“No culture can live, if it attempts to be exclusive” (Gandhi). I believe Gandhi is trying to tell us that by exposing one’s self to cultural diversity, you will improve yourself and your own culture. This is why I enjoy traveling. I believe when you visit other countries and immerse yourself in their language and traditions, cultural barriers begin to breakdown. You become aware of others customs while also enriching your own culture.
I am currently in a language immersion program at J.R. Tucker High School in Richmond, Virginia. The goal of this program is to produce students that can speak fluently in either Spanish, or French, while also attaining a general knowledge of that culture. I took an interest in the Spanish program because my grandmother is of Spanish descent. I wanted to learn how to speak with my grandmother in her native language and learn more about the South American culture and my heritage. To help me accomplish these goals, I traveled to Costa Rica.
My travels took me to Quepos, Costa Rica. While in Quepos, I lived with a host family for two and a half weeks while attending school. Living with a host family helped to improve my Spanish because they didn’t speak English. If you looked at a Costa Rican travel brochure, you probably wouldn’t see pictures of downtown Quepos. Quepos isn’t very “fancy”, in fact, some people might consider it “run down”. My grandmother always says, “You shouldn’t judge a book by its cover.” The people of Quepos are warm and welcoming. Our teachers were very friendly as they taught us about the culture and language of Costa Rica. We also taught them a few things about American culture. The phrases and conversational Spanish we learned at El Paraiso Spanish School were put to the test in the evenings when I talked with my family at dinner or went out to meet some of the local teenagers. My experience couldn’t have been learned in any classroom.

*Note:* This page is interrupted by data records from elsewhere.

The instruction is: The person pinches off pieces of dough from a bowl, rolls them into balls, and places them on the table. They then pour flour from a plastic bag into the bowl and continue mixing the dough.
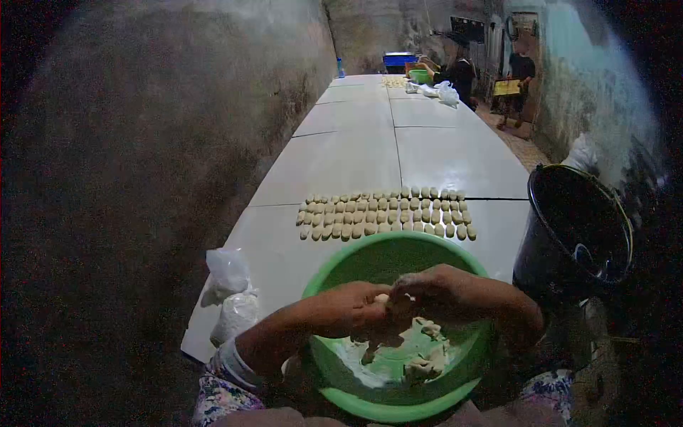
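Both my hands meet over a large green basin [329,273]. My left hand [363,307] is closed around a small pale piece of dough [382,299], part of which shows between the fingers. My right hand [437,286] curls against the left one with its fingers bent inward; whether it grips the same dough is hidden. Below them, torn lumps of dough [425,366] and some white flour lie in the basin. Just beyond the rim, several rows of small oval dough pieces [384,213] are laid out on the white tabletop [356,164].
Plastic bags [235,313] of white powder sit at the table's left edge. A black bucket [533,235] stands close on the right. At the far end are a person [461,77] by another green basin [420,76], and a standing person [521,71] holding a yellow tray [507,87].
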Available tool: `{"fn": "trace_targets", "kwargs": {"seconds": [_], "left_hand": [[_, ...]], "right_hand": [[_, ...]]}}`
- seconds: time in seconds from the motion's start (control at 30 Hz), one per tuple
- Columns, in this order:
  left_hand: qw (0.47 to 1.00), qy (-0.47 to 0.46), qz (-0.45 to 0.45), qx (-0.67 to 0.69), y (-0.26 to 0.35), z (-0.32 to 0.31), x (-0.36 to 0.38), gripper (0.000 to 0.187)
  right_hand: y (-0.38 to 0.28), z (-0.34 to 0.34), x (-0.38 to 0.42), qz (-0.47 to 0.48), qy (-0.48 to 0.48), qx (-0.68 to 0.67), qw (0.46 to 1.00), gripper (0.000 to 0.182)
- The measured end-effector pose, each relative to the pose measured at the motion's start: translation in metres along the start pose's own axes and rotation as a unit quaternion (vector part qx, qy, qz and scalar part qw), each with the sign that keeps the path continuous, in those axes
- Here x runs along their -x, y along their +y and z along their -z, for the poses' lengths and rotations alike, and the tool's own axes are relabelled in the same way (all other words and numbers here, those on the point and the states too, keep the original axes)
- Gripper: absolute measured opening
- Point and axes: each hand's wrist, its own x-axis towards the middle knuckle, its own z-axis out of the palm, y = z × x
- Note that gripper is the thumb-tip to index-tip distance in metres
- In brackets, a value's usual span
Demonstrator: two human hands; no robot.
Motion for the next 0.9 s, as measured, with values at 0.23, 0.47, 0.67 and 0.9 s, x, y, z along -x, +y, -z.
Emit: {"fn": "trace_targets", "kwargs": {"seconds": [0.23, 0.47, 0.67, 0.9], "left_hand": [[0.919, -0.105, -0.017, -0.379, -0.009, 0.001, 0.003, 0.045], [0.948, -0.108, 0.005, -0.3, -0.007, 0.003, -0.001, 0.056], [0.96, -0.13, 0.029, -0.247, -0.003, 0.006, 0.001, 0.048], [0.875, -0.104, 0.062, -0.469, -0.01, 0.003, -0.007, 0.042]], "right_hand": [[-0.004, -0.007, 0.004, -0.081, -0.198, 0.114, 0.97, 0.031], [-0.008, 0.019, 0.014, -0.031, -0.204, 0.064, 0.976, 0.028], [-0.024, 0.04, 0.03, -0.099, -0.184, 0.075, 0.975, 0.024], [-0.037, 0.033, 0.027, -0.205, -0.025, -0.23, 0.951, 0.024]]}}
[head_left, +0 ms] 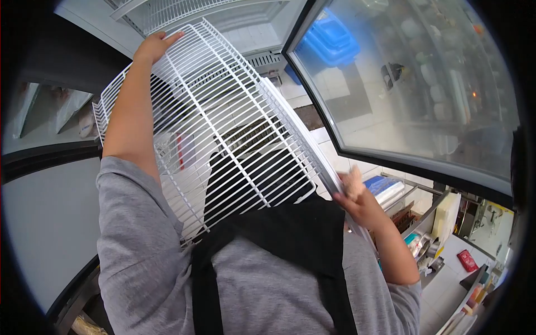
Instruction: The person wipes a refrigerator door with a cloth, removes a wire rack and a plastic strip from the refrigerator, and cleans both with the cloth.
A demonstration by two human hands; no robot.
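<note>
A white wire shelf (237, 162) slants across my front, its near end against my black apron (268, 223). My left hand (153, 49) is closed over its far left edge, with a finger stretched along the wires. Along the shelf's right side runs a white and grey rail (298, 131). At the lower end of this rail is my right hand (360, 206), closed on a small pale, crumpled, cloth-like thing (352, 182) and touching the rail. Motion blurs that pale thing, and the fingertips beneath the rail are partly hidden.
In front stands an open white cabinet (268, 30) with another wire rack (173, 14) inside. Its framed glass door (363, 106) swings out at right; a blue plastic tub (332, 39) shows through it. A metal rack with packages (385, 190) stands at lower right. A red packet (468, 261) lies beyond.
</note>
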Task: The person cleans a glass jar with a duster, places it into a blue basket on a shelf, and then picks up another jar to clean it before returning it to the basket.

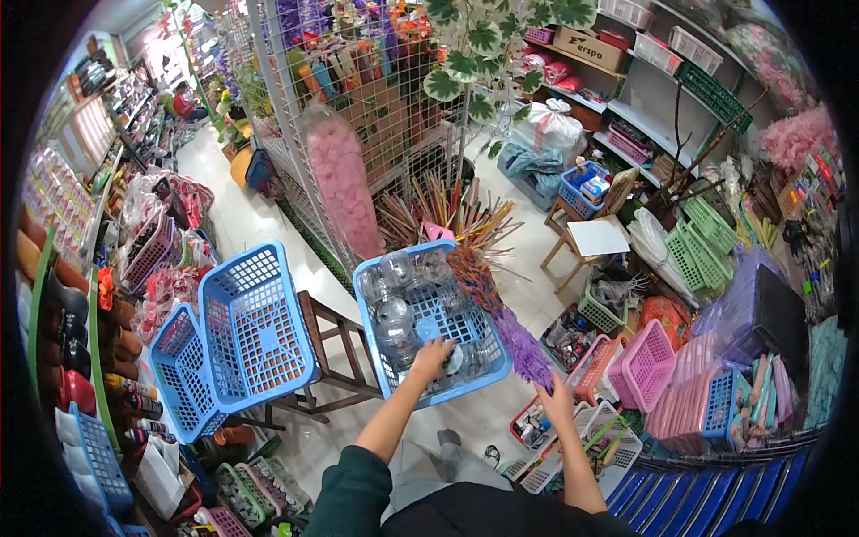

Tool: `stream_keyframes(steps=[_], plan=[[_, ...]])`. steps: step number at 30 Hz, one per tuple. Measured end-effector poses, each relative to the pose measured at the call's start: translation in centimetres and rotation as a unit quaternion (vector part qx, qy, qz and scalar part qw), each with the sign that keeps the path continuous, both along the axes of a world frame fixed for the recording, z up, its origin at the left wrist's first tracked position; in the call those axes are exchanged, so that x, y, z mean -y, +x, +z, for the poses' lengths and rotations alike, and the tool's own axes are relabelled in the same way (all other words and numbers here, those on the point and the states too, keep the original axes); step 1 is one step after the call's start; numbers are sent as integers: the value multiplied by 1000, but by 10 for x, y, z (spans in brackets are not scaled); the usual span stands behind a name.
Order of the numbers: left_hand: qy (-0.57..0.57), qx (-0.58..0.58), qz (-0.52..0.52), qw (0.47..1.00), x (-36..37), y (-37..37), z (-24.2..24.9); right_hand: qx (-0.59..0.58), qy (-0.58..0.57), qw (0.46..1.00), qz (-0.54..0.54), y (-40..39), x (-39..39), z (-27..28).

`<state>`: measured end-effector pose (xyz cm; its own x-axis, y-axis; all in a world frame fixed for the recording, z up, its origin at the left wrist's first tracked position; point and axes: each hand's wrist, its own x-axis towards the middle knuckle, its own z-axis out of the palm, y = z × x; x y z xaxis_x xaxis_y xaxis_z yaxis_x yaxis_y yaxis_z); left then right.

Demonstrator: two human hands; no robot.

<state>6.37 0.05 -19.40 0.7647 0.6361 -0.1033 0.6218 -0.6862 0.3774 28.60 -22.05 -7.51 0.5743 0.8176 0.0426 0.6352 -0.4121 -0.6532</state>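
A blue plastic basket (pixel 490 380) stands in front of me with several clear round jars (pixel 394 318) in it. My left hand (pixel 431 360) reaches over its near rim, fingers curled against a clear jar (pixel 463 360) near the front; part of the grip is hidden. To the basket's right, my right hand (pixel 557 403) is closed on the lower end of a fluffy duster (pixel 519 345), purple near the hand and brown-orange towards the tip. The duster slants up to the left, its tip over the basket's right rim.
Two blue baskets (pixel 255 322) stand left, beside a dark wooden stool (pixel 335 340). Behind are a wire rack (pixel 385 143) and bundled sticks (pixel 456 219). Pink baskets (pixel 649 362) and a white crate (pixel 617 447) lie right. A blue slatted surface (pixel 707 492) is lower right.
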Motion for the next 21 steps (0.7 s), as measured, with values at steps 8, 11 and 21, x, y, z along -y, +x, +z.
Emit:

Aside from Quepos, I also visited, Manuel Antonio. This touristy place was just over a mountain about ten minutes away from Quepos via bus. While in Manuel Antonio, I encountered a sloth, raccoons, and monkeys. Monkeys are abundant in Costa Rica; they’re like squirrels in the United States. One day at school, there were two monkeys playing in the trees behind the school. Our teachers allowed us to feed them bananas, and soon there were more than two monkeys. I also went on tours to the Mangroves, a volcano, and the rainforest.
By traveling to Costa Rica, I learned more Spanish and improved my knowledge of the Latin American culture. More importantly, I learned about the way Costa Ricans live harmoniously with nature. The school I attended was like a tree house. It was composed of wooden support poles with roofs and trees. In Quepos, there were no paved roads and the houses were built so that some of the rooms were actually outside. We also walked, or biked, everywhere. There were very few times when we took a car or bus to a location. The food I ate was fresh, especially the fruit, and you could taste the difference. The wild animals are treated more like pets and roosters actually are the alarm clocks! While all of the tours I went on showed the beautiful landscapes that Costa Rica has to offer, the culture of Costa Rica is just as rich as its scenery. We can learn from the Costa Ricans’ respect for nature and simple way of living; you don’t need money to be rich.